Knowing exactly how many items can be selected from each category is a big constraint. Consider the simplest case that there is one category. You much choose exactly N objects to maximize the value sum[v_i x_i] for a cost sum[w_i x_i] < W, where x_i is equal to 0 or 1 (following Wikipedia's notation). The new constraint is that sum[x_i] = N. This constraint can be included in the problem by adding another dimension in the dynamic programming, but explicitly checking whether or not a solution is valid and has exactly the number of required elements.
Vanilla knapsack problem
Here is a brief demonstration: Take as the starting point this solution to the standard 0/1 knapsack problem via memoization:
#include <cstdio>
#include <iostream>
#include <vector>
#include <map>
#include <algorithm>
using uint = unsigned int;
template <typename T>
struct item {
T value;
uint weight;
};
template <typename T>
T knapSack(uint W, const std::vector< item<T> >& items) {
std::map< std::pair<uint, uint>, T> cache;
std::function<T(uint, uint)> recursion;
recursion = [&] (uint n, uint w) {
if (n == 0)
return 0;
auto it = cache.find(std::make_pair(n,w));
if (it != cache.end())
return it->second;
T _v = items[n-1].value;
uint _w = items[n-1].weight;
T nextv;
if (_w <= w)
nextv = std::max(_v + recursion(n-1,w-_w),recursion(n-1,w));
else
nextv = recursion(n-1,w);
cache.insert(std::make_pair(std::make_pair(n,w),nextv));
return nextv;
};
return recursion(items.size(),W);
}
My implementation here (with a recursive lambda function) emphasizes readability over optimality. A choice of objects with indices < N and sum of weights < W is either a choice of objects with indices < N-1 and sum of weights < W or the object at N-1 together with objects with indices < N-1 and sum of weights < W - w[N-1].

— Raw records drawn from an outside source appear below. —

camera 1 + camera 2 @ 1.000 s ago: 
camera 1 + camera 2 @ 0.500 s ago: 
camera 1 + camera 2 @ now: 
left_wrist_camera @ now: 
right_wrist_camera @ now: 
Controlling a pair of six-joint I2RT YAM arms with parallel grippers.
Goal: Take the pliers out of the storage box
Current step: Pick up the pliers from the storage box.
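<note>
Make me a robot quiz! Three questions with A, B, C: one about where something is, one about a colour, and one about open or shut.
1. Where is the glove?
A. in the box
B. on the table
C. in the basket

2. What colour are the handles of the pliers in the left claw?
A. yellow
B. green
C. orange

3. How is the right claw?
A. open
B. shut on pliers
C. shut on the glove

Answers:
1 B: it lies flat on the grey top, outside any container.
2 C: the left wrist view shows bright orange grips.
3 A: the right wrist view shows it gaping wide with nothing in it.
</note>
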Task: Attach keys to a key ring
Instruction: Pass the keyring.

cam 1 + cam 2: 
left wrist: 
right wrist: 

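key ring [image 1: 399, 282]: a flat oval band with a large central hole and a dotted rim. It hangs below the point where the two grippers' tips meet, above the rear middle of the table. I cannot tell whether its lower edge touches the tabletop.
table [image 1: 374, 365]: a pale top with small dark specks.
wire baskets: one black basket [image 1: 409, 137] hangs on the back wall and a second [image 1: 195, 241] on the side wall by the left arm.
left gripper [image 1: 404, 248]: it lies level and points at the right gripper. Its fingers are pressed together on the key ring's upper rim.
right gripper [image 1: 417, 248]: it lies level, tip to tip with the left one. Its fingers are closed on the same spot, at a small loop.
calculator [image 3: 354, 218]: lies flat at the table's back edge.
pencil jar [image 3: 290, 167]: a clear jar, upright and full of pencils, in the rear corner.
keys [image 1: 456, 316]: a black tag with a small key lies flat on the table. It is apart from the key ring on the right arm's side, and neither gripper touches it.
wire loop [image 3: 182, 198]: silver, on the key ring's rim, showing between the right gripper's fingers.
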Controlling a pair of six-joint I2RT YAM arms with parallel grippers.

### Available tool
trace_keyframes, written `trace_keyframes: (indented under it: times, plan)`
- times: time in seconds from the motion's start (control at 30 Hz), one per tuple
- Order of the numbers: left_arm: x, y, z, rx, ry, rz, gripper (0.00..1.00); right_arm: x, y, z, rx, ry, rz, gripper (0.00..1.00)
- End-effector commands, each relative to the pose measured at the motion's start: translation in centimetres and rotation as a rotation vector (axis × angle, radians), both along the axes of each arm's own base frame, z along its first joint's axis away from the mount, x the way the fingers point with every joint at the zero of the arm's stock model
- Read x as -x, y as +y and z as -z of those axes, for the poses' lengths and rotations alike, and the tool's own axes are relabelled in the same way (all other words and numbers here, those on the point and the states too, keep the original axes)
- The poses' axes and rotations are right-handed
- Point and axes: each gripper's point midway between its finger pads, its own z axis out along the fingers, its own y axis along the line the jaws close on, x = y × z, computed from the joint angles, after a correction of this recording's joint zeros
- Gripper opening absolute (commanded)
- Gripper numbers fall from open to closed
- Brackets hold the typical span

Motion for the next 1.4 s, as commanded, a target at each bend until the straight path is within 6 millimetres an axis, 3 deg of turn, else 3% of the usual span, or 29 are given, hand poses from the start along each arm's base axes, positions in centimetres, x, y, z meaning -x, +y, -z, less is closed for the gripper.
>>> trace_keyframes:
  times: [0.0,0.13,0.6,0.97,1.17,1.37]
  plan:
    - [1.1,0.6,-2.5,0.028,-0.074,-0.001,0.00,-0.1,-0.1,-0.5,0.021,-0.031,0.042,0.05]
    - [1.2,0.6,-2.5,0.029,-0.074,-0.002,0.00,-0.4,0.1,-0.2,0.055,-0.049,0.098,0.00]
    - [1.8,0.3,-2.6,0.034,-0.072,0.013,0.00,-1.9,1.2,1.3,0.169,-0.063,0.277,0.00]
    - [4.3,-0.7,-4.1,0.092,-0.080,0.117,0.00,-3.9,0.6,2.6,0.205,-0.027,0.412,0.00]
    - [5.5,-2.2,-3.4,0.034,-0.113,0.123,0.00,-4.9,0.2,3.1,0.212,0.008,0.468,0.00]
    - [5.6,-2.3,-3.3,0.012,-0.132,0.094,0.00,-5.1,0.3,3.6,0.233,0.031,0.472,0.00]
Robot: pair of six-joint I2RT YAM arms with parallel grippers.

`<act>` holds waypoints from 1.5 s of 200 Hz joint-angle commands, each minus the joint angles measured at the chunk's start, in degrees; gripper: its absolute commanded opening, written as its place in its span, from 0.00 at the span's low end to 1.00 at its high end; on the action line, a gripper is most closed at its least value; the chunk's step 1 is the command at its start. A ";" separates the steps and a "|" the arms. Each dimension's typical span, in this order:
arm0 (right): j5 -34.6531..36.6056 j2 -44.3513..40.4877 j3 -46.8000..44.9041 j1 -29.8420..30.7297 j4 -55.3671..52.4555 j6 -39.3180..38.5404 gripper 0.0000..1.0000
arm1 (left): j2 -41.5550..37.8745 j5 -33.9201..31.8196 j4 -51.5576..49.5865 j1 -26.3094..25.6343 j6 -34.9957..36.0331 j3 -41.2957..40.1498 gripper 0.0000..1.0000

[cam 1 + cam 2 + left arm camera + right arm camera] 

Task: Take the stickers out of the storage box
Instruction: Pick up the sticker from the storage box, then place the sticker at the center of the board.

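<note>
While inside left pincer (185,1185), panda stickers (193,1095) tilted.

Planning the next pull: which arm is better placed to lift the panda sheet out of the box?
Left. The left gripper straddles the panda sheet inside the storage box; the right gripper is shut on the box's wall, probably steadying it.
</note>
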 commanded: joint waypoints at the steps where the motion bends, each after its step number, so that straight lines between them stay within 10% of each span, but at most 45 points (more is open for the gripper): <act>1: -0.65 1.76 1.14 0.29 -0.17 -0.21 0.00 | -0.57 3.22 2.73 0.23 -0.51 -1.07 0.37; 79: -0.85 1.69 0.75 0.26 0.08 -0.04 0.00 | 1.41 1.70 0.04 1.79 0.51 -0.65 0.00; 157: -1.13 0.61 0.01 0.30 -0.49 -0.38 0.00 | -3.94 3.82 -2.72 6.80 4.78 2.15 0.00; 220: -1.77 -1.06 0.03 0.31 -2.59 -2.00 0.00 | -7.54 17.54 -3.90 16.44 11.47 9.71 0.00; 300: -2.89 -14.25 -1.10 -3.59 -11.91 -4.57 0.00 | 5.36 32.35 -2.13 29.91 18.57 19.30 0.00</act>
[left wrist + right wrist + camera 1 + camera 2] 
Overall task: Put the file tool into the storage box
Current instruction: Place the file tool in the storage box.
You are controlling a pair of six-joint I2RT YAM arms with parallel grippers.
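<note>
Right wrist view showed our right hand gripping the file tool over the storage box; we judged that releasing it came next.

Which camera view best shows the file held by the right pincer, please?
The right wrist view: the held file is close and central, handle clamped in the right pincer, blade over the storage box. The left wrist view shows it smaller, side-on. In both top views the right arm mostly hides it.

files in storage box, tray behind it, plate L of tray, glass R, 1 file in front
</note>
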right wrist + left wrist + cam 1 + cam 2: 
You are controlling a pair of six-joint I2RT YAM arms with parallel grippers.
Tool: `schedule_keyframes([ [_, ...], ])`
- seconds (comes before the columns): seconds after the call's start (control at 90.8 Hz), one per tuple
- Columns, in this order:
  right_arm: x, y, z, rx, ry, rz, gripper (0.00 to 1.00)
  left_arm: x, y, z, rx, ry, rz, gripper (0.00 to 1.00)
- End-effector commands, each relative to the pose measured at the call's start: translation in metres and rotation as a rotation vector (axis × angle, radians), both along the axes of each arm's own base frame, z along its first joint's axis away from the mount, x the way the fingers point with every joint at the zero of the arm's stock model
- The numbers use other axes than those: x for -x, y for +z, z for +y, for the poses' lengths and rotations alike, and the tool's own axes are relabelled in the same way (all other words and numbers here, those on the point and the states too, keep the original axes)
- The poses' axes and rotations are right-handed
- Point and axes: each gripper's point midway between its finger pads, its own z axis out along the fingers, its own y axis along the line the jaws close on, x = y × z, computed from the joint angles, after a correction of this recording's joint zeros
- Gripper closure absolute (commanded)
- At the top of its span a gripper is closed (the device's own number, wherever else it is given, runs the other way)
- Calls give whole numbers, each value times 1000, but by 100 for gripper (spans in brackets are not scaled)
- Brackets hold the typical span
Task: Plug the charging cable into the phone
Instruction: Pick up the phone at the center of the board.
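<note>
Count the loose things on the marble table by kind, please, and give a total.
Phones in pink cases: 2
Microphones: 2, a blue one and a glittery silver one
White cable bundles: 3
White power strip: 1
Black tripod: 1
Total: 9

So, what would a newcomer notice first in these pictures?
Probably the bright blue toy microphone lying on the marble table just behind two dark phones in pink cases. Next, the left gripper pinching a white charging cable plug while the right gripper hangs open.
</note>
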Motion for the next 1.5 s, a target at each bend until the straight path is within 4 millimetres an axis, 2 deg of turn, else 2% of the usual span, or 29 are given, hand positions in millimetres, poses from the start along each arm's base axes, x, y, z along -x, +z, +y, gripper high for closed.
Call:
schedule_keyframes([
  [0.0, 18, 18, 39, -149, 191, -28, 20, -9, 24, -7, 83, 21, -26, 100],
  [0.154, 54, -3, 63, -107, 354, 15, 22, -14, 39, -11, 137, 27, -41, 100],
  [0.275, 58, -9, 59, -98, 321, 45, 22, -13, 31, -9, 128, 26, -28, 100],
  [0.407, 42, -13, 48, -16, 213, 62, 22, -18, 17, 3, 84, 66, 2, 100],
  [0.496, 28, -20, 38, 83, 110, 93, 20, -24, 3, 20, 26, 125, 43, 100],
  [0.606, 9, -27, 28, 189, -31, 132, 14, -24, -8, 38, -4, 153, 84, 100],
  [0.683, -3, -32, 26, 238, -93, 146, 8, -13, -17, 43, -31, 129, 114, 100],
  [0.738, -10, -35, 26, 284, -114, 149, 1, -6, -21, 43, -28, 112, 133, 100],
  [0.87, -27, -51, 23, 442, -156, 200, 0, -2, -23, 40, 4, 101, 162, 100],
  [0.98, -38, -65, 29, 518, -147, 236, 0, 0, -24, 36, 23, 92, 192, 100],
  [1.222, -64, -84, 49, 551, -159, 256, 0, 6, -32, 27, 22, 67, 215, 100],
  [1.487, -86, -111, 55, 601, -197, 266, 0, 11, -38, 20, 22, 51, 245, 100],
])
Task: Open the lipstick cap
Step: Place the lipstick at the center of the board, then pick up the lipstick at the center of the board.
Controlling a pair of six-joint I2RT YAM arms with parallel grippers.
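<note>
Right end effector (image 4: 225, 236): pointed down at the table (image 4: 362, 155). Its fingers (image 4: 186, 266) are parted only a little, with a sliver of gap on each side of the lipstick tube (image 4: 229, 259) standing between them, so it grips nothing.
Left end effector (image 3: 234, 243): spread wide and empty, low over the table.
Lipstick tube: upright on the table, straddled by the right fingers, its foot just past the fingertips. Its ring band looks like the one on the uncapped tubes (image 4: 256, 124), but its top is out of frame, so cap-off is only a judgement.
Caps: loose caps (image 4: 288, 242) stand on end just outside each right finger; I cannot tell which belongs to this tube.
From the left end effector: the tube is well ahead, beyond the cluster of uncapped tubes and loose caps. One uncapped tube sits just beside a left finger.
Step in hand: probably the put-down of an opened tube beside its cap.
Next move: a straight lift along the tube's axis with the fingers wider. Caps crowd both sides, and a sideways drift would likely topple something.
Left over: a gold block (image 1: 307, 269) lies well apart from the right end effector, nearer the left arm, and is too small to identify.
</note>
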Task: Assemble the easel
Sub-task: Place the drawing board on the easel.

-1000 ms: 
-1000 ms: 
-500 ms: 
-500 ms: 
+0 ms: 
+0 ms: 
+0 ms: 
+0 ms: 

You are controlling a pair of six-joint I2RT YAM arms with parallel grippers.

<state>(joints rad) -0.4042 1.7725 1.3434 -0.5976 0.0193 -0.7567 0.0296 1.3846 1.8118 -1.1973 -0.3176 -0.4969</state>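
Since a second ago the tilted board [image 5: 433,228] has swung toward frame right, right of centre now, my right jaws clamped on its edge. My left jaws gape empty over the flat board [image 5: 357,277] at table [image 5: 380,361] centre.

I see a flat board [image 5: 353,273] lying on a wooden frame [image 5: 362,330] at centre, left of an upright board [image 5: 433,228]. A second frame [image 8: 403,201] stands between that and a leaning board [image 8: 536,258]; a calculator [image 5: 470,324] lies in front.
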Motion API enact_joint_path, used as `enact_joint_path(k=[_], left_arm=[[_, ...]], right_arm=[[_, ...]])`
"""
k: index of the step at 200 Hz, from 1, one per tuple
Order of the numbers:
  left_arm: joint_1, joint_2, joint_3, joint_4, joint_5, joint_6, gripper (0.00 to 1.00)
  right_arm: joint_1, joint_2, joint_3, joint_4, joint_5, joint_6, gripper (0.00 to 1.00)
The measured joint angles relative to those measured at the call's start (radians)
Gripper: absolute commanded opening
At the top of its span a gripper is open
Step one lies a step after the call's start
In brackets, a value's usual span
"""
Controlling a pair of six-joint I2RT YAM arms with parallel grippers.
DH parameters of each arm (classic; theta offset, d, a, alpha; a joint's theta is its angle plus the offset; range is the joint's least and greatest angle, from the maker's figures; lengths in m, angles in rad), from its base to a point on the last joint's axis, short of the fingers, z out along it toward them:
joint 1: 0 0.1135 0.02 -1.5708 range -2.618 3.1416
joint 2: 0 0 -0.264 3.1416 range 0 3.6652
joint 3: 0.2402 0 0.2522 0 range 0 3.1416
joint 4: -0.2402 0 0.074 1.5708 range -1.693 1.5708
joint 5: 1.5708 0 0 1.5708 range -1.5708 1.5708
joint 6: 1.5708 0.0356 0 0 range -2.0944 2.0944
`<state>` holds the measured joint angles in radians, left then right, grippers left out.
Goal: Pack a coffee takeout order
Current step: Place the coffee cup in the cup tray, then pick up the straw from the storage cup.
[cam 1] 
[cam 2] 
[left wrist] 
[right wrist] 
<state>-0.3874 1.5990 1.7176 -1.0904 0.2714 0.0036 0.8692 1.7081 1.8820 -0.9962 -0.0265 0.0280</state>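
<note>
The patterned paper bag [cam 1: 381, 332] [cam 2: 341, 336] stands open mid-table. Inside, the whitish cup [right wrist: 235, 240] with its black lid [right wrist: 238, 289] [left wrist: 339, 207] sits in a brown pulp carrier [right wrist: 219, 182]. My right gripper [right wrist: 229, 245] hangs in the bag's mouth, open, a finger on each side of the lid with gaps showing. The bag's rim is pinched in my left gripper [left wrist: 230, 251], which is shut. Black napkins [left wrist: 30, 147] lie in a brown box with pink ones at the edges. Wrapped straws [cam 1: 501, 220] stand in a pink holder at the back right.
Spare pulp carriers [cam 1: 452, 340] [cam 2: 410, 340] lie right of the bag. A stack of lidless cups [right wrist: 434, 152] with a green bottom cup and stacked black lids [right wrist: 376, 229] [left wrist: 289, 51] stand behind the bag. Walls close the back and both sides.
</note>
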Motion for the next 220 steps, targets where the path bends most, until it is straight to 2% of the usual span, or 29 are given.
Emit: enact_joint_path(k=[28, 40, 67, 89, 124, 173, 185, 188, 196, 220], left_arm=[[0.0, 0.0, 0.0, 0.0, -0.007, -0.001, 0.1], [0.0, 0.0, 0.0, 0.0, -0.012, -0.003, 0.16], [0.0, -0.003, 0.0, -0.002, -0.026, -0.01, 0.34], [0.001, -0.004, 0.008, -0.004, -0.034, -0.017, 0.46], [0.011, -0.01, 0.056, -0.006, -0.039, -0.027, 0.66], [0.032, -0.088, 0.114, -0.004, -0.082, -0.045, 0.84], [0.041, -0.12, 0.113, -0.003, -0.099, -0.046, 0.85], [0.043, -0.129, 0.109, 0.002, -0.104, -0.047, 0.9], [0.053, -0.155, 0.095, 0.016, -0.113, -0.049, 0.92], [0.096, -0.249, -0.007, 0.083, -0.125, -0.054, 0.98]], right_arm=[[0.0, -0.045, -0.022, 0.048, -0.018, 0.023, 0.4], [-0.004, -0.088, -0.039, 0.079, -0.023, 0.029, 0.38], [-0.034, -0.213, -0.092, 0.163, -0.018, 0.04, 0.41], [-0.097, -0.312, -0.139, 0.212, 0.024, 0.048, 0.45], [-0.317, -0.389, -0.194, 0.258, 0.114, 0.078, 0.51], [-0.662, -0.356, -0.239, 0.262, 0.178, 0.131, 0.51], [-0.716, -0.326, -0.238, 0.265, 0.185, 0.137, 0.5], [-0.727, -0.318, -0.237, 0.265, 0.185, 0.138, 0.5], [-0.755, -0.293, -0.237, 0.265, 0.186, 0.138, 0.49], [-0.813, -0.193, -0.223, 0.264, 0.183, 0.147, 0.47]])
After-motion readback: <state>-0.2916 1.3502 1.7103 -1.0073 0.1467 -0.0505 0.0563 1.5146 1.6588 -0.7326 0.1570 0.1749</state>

Knapsack problem with one category with fixed required number of objects
We can go on to add a new restriction that keeps track of the number of elements selected. We'll do this by noting that the new choice of objects at each recursive step has 0 or 1 more elements than the one before it, in the same way that it has the same or greater sum of weights -- i.e., a choice of K objects with indices < N and sum of weights < W is either a choice of K objects with indices < N-1 and sum of weights < W or the object at N-1 together with K-1 objects with indices < N-1 and sum of weights < W - w[N-1]. However, we'll also want to track violations -- for instance, we can't find K objects with indices < N when K>N. In such a case we should report that the maximum possible value is 0, because the choice is impossible, but we should mark this as "invalid" to differentiate this from the the trivial base case of the recursion. Moreover, any solution higher up the chain that attempts to use this as a sub-solution should also be marked as invalid. For this reason, we change the return type from a simple value to a pair of a value and boolean. As part of the base case, we mark all entries with K>N as having a maximum value of 0 but as invalid:
template <typename T>
std::pair<T,bool> knapSackConstrained(uint W, uint K, const std::vector< item<T> >& items) {
std::map< std::tuple<uint, uint, uint>, std::pair<T,bool> > cache;
std::function<std::pair<T, bool>(uint, uint, uint)> recursion;
recursion = [&] (uint n, uint w, uint k) {
if (k > n)
return std::make_pair(0,false);
if (n == 0 || k == 0)
return std::make_pair(0,true);
auto it = cache.find(std::make_tuple(n,w,k));
if (it != cache.end())
return it->second;
T _v = items[n-1].value;
uint _w = items[n-1].weight;
T nextv;
bool nextvalid = true;
if (_w <= w) {
auto take = recursion(n-1,w-_w,k-1);
auto reject = recursion(n-1,w,k);
if (take.second and reject.second) {
nextv = std::max(_v + take.first,reject.first);
} else if (take.second) {
nextv = _v + take.first;
} else if (reject.second) {
nextv = reject.first;
} else {
nextv = 0;
nextvalid = false;
}
} else {
std::tie(nextv,nextvalid) = recursion(n-1,w,k);
}
std::pair<T,bool> p = std::make_pair(nextv,nextvalid);
cache.insert(std::make_pair(std::make_tuple(n,w,k),p));
return p;
};
return recursion(items.size(),W,K);
}
Here is a simple main routine running this code and its output:
int main(int argc, char *argv[]) {
std::vector< item<int> > items = {{60,10},{10,6},{10,6}};
int j = 13;
std::cout << "Unconstrained: " << knapSack(j,items) << std::endl;
for (uint k = 1; k <= items.size(); ++k) {
auto p = knapSackConstrained(j,k,items);
std::cout << "K = " << k << ": " << p.first;
if (p.second)
std::cout << std::endl;
else
std::cout << ", no valid solution" << std::endl;
}
return 0;
}
% OUTPUT %
Unconstrained: 60
K = 1: 60
K = 2: 20
K = 3: 0, no valid solution
Since the sum of the 3 weights is already greater than the threshold, the solution requiring all three is impossible.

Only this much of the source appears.